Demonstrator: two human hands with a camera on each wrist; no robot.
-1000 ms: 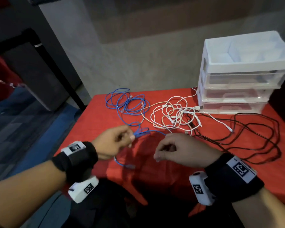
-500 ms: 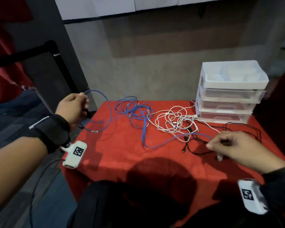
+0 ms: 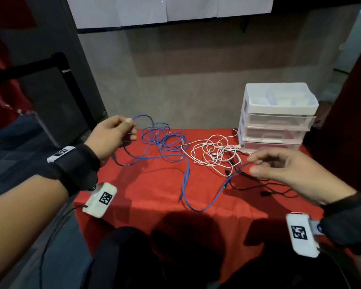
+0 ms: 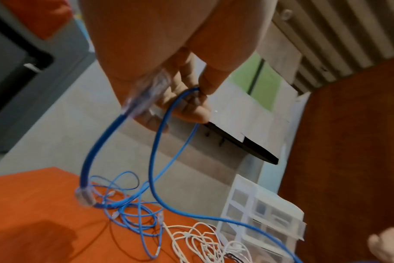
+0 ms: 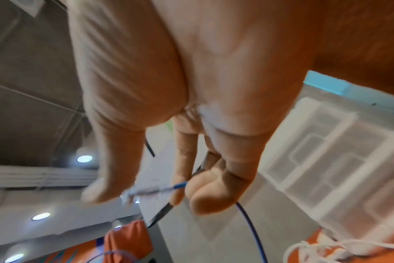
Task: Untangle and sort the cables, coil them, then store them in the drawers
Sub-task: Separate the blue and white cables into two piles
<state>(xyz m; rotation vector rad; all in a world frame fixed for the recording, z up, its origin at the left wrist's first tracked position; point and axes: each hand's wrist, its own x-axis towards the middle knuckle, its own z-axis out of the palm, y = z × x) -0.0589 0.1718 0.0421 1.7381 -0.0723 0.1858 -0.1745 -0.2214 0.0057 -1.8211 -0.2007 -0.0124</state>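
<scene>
Loosely looped blue cable [image 3: 184,180], tangled white cords [image 3: 215,151]

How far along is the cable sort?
Early. Done: nothing coiled or stored; the drawer unit shows no cables inside. In hand: the left hand and right hand each pinch a blue cable, which sags onto the red cloth. Left: the white cables and black cables lie tangled.

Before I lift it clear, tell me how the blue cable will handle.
The blue cable is probably floppy: it sags in a loop between the left hand and right hand. It will likely snag, since it crosses the white cable tangle. It looks light; fingertips hold it up.
</scene>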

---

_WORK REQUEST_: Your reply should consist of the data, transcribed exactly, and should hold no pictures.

_SOLUTION BELOW_:
Demonstrator: two human hands with a camera on each wrist; no robot.
-1000 ms: 
-500 ms: 
+0 ms: 
+0 ms: 
+0 ms: 
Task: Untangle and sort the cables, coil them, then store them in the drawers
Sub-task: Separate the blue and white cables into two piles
<state>(xyz m; rotation vector rad; all in a world frame fixed for the recording, z up, its origin at the left wrist's first tracked position; point and axes: each hand's wrist, its own x-axis towards the middle knuckle, its own z-axis out of the palm, y = z × x) -0.0589 0.1718 0.0421 1.7381 -0.0723 0.1858 -0.1745 -0.2214 0.0057 -1.8211 -0.2007 -0.0124</state>
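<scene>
Loosely looped blue cable [image 3: 184,180], tangled white cords [image 3: 215,151]

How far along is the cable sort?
Early. Done: nothing coiled or stored; the drawer unit shows no cables inside. In hand: the left hand and right hand each pinch a blue cable, which sags onto the red cloth. Left: the white cables and black cables lie tangled.

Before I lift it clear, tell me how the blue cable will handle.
The blue cable is probably floppy: it sags in a loop between the left hand and right hand. It will likely snag, since it crosses the white cable tangle. It looks light; fingertips hold it up.
</scene>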

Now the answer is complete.